# YOUR GOAL
Where the records hold the string "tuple", show the whole line it sits on.

# SOURCE DATA
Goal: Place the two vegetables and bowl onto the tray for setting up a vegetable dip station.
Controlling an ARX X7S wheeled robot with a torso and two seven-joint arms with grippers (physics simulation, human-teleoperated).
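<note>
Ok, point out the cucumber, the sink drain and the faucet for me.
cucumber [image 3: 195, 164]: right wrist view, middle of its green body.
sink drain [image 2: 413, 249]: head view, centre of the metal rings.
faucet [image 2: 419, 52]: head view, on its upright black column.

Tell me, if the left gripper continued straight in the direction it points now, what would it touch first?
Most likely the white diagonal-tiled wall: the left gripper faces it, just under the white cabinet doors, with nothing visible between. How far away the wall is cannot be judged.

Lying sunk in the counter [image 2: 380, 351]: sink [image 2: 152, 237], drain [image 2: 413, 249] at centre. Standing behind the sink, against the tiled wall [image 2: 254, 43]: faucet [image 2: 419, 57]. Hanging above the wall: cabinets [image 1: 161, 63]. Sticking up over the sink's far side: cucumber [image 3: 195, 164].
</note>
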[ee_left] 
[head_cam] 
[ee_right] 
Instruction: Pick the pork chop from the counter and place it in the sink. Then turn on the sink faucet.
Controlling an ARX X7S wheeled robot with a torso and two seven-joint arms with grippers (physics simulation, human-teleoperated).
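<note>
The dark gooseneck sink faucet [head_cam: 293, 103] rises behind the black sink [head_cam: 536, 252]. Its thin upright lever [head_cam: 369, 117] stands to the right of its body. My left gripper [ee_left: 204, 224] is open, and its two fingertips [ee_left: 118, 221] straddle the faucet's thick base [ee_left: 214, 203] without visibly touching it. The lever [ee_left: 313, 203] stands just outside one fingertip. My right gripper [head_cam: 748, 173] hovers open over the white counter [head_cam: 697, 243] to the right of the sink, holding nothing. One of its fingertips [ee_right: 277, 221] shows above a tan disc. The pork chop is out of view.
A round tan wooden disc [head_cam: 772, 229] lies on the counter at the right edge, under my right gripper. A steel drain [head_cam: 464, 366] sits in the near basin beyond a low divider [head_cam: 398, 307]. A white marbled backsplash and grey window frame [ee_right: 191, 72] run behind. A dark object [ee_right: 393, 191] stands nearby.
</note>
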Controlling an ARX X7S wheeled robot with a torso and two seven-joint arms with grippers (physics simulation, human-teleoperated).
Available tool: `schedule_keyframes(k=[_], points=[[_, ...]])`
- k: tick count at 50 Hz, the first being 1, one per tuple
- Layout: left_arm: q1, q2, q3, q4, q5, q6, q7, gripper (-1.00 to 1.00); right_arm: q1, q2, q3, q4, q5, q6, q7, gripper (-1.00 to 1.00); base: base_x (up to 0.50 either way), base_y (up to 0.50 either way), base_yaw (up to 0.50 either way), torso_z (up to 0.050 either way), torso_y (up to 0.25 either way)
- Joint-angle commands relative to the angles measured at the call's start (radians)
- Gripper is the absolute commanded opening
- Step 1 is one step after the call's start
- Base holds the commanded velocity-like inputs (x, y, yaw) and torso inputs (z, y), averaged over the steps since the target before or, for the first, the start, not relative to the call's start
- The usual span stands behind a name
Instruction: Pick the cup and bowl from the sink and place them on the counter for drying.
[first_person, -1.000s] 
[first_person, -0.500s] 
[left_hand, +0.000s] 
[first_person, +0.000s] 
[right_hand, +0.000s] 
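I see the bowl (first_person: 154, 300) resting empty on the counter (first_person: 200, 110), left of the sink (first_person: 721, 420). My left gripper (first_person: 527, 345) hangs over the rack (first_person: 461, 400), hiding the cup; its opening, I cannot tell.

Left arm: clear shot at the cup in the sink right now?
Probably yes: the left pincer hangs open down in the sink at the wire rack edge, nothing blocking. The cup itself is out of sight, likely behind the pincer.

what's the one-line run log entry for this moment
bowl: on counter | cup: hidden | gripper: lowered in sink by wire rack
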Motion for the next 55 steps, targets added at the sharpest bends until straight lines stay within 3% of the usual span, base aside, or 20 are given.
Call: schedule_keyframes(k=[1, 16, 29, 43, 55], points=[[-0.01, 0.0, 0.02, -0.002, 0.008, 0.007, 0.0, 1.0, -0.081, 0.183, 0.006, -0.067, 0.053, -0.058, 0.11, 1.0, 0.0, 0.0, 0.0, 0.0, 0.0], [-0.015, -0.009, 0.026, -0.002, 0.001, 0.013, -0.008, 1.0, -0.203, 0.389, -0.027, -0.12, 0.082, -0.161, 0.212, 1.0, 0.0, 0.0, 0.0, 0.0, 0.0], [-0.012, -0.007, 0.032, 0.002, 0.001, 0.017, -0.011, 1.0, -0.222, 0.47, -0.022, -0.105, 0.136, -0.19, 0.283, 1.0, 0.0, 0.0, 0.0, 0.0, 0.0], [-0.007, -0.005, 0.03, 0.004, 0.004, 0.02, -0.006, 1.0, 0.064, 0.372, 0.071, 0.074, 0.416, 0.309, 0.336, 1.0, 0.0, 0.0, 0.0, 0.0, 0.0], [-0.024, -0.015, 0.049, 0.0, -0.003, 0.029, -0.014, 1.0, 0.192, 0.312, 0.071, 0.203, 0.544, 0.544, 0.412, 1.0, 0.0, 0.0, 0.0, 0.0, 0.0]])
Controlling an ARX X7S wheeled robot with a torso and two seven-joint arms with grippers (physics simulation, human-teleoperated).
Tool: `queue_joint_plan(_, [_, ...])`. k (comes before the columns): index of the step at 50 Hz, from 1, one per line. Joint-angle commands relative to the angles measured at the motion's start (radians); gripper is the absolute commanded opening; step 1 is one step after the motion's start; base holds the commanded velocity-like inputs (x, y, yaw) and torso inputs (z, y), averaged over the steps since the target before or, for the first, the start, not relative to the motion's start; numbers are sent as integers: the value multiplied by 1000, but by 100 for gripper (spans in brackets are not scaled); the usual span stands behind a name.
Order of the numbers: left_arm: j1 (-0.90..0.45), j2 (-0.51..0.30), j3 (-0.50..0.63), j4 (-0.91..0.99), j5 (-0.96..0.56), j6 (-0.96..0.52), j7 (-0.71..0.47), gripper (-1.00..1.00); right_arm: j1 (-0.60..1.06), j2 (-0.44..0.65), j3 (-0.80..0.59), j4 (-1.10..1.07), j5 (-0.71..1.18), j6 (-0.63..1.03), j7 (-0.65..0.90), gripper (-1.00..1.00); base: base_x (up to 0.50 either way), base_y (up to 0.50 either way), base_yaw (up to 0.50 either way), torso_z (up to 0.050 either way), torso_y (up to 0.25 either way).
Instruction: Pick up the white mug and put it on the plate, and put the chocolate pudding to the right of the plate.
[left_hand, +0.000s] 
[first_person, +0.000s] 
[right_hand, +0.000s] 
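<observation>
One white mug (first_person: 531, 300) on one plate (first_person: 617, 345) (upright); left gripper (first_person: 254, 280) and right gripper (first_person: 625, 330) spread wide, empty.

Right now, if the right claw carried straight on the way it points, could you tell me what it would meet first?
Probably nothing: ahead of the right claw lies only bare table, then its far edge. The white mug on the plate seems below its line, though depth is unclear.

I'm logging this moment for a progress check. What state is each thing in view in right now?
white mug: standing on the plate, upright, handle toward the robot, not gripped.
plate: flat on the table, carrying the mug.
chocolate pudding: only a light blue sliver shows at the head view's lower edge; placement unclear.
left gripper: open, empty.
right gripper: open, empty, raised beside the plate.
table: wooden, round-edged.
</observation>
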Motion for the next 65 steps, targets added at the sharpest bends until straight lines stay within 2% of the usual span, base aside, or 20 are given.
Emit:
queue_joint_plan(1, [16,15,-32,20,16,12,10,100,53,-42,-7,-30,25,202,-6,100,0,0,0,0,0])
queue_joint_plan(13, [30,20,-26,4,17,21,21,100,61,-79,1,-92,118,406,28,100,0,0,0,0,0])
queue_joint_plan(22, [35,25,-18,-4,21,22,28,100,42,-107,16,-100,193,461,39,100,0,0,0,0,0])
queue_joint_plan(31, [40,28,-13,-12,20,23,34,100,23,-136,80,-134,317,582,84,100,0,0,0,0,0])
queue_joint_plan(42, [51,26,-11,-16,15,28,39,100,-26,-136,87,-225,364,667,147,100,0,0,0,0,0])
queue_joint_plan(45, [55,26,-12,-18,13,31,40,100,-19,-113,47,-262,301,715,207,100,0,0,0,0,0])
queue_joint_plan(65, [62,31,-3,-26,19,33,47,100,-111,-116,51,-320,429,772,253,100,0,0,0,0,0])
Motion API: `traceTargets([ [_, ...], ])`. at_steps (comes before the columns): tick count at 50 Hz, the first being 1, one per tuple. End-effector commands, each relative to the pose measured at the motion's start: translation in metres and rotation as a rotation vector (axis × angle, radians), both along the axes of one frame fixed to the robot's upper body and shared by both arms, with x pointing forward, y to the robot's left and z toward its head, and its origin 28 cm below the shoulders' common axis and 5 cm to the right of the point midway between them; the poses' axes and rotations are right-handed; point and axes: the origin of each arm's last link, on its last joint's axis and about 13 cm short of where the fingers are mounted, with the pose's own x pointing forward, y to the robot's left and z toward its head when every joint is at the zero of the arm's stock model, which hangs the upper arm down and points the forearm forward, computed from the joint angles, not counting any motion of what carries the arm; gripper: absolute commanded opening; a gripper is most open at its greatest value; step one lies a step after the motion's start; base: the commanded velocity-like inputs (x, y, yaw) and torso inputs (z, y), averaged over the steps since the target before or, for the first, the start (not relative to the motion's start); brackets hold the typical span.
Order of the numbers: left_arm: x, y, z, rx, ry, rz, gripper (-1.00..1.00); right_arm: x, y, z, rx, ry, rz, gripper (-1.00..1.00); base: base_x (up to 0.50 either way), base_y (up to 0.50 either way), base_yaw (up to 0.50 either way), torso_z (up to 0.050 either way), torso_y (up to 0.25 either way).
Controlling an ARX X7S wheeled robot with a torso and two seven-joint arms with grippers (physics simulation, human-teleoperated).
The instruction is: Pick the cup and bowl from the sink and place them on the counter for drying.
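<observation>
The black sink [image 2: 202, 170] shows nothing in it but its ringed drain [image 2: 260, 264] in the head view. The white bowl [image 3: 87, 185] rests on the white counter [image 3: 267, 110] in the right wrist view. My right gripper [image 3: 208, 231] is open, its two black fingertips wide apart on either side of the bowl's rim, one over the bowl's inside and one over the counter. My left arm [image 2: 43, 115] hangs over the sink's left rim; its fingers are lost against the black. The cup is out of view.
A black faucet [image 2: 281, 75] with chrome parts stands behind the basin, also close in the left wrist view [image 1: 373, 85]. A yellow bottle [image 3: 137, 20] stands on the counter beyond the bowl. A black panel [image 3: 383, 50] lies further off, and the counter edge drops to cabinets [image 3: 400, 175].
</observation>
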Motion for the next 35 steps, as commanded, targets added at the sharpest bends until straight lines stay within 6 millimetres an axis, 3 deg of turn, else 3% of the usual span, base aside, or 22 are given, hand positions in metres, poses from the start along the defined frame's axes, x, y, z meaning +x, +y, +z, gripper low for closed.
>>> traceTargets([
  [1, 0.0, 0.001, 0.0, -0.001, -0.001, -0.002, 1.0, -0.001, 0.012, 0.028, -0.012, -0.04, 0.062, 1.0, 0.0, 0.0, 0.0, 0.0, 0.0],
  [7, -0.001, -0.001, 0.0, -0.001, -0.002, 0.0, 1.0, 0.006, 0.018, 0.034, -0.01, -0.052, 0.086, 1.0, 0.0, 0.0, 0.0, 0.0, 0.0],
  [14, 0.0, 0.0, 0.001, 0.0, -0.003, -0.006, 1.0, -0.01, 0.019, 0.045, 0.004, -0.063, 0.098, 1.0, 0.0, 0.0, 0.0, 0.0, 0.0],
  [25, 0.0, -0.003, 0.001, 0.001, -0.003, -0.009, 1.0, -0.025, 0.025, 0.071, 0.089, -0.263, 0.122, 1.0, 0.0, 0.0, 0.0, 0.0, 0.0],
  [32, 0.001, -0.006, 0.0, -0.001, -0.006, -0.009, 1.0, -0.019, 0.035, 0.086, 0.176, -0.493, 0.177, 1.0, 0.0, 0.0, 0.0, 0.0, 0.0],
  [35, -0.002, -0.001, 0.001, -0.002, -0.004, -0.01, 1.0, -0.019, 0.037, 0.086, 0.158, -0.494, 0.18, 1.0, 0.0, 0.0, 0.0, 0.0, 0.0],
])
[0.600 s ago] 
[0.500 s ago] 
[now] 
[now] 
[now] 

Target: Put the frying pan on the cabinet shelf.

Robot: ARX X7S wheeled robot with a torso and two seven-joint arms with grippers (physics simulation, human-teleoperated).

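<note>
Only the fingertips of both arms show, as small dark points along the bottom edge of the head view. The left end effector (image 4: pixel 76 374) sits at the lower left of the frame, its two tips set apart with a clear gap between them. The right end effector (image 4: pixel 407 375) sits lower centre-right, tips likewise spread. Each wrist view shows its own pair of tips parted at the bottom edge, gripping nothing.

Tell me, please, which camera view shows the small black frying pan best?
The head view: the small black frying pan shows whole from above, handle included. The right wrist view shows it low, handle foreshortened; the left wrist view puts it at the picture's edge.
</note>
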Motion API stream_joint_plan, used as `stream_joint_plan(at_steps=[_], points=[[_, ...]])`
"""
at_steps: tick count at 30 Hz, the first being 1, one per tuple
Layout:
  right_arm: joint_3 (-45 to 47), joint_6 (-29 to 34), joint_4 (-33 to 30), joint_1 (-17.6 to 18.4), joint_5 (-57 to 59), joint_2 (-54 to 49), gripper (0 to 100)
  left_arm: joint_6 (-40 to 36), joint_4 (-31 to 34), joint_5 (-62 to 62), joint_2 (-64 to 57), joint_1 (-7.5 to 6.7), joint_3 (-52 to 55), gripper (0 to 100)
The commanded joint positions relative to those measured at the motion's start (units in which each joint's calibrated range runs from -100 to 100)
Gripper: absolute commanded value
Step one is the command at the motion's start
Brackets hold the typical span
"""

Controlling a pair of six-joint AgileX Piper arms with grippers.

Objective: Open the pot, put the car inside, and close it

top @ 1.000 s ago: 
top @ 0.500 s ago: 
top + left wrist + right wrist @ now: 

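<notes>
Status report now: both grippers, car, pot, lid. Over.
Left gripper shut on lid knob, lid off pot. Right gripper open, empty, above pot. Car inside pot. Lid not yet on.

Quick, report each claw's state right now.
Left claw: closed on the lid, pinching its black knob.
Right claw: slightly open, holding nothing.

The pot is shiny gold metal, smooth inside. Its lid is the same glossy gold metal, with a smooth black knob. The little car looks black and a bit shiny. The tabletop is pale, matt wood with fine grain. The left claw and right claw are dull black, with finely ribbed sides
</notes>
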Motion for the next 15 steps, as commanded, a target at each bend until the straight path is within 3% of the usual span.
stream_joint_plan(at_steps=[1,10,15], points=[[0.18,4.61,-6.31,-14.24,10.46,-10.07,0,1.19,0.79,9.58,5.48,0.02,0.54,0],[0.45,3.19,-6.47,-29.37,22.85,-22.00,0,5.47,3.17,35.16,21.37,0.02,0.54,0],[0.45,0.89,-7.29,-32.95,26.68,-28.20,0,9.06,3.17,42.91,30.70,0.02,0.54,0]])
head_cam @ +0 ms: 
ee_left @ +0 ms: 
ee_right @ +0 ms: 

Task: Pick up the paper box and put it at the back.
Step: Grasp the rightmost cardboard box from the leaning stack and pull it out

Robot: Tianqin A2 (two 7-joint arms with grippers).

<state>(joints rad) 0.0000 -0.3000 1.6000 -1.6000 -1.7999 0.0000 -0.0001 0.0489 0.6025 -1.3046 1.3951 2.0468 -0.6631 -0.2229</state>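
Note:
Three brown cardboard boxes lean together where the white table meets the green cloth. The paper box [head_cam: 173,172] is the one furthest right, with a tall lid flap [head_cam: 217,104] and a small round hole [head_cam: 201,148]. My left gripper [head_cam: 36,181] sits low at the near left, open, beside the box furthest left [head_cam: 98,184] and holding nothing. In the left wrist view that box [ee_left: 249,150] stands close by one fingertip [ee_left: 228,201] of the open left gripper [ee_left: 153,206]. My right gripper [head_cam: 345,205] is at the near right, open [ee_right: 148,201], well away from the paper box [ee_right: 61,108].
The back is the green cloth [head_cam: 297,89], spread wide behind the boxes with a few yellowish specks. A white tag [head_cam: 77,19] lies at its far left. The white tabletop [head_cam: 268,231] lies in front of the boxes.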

# ANSWER BELOW
- k: tick count at 50 Hz, the first being 1, one per tuple
Motion API: `traceTargets([ [_, ...], ])`. at_steps (comes before the columns): tick count at 50 Hz, the first being 1, one per tuple. End-effector commands, each relative to the pose measured at the motion's start: translation in metres and rotation as a rotation vector (axis × angle, radians), both along the axes of one frame fixed to the robot's upper body and shared by both arms, with x pointing forward, y to the robot's left and z toward its head, and its origin 28 cm below the shoulders' common axis and 5 cm to the right of the point midway between them; the poses' axes and rotations are right-handed; point and axes: the origin of each arm's last link, on its last joint's axis and about 13 cm short of where the fingers are mounted, with the pose's own x pointing forward, y to the robot's left and z toward its head when every joint is at the zero of the arm's stock model, which hangs the upper arm down and points the forearm forward, computed from the joint angles, not counting any motion of what carries the arm; gripper: absolute commanded opening; a gripper is most open at its greatest value; step one lies a step after the motion's start; base: the commanded velocity-like inputs (x, y, yaw) and torso inputs (z, y), averaged over the steps since the target before or, for the first, the start (not relative to the motion's start); brackets hold the typical span.
at_steps: tick count at 30 Hz, the first being 1, one per tuple

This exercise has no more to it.